> _Brief_
Output the full listing below exactly, without the pictures.

> _Collected material_
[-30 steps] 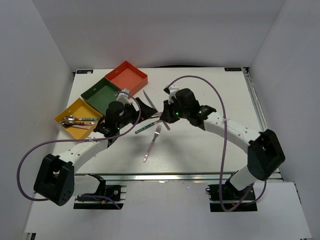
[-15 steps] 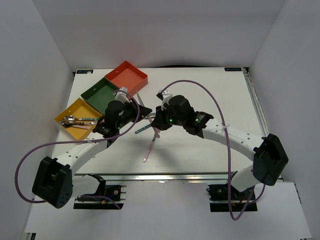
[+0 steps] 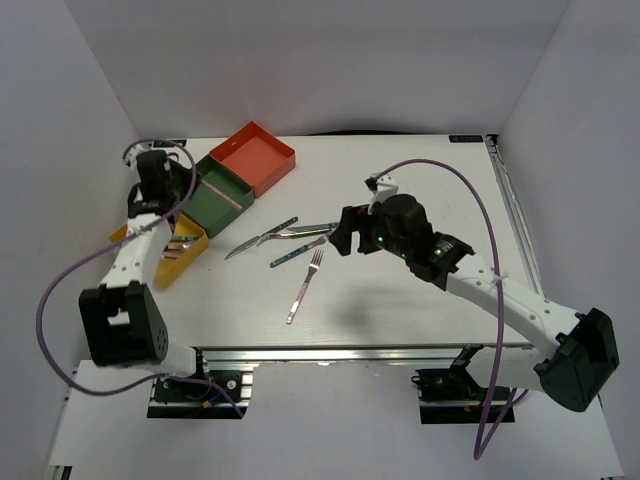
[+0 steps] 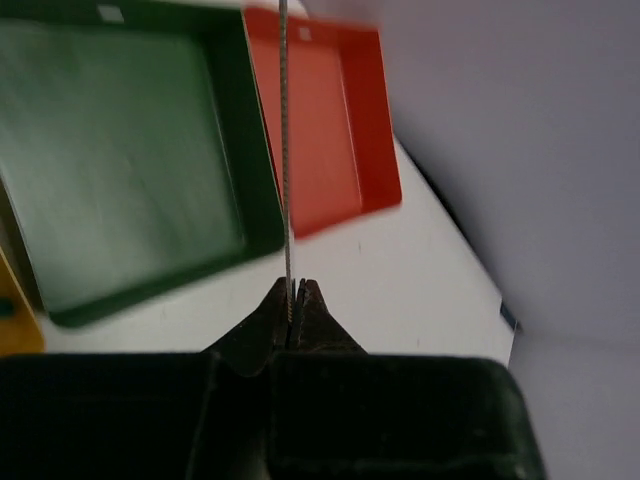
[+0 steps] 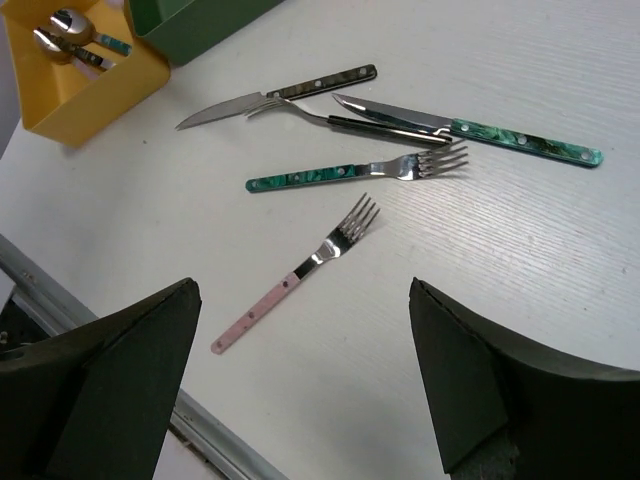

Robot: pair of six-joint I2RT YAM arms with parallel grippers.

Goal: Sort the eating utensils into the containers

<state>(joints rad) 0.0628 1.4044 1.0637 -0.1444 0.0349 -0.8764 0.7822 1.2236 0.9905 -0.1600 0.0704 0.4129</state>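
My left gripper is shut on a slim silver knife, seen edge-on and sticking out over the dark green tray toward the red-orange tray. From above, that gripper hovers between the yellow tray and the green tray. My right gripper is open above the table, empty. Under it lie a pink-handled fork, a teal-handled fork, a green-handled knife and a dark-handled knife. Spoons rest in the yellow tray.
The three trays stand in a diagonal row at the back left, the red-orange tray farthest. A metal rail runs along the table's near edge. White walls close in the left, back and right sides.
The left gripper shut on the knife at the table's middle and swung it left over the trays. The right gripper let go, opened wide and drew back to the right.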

> _Response_
[-30 steps] 
[-15 steps] 
[+0 steps] 
[+0 steps] 
[+0 steps] 

Robot: pair of six-joint I2RT YAM arms with parallel grippers.

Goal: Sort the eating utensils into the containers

<state>(joints rad) 0.0628 1.4044 1.0637 -0.1444 0.0349 -0.8764 0.7822 1.2236 0.9905 -0.1600 0.0704 0.4129</state>
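My left gripper is shut on a slim silver knife, seen edge-on and sticking out over the dark green tray toward the red-orange tray. From above, that gripper hovers between the yellow tray and the green tray. My right gripper is open above the table, empty. Under it lie a pink-handled fork, a teal-handled fork, a green-handled knife and a dark-handled knife. Spoons rest in the yellow tray.
The three trays stand in a diagonal row at the back left, the red-orange tray farthest. A metal rail runs along the table's near edge. White walls close in the left, back and right sides.
The left gripper shut on the knife at the table's middle and swung it left over the trays. The right gripper let go, opened wide and drew back to the right.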

There is nothing else to add to the answer.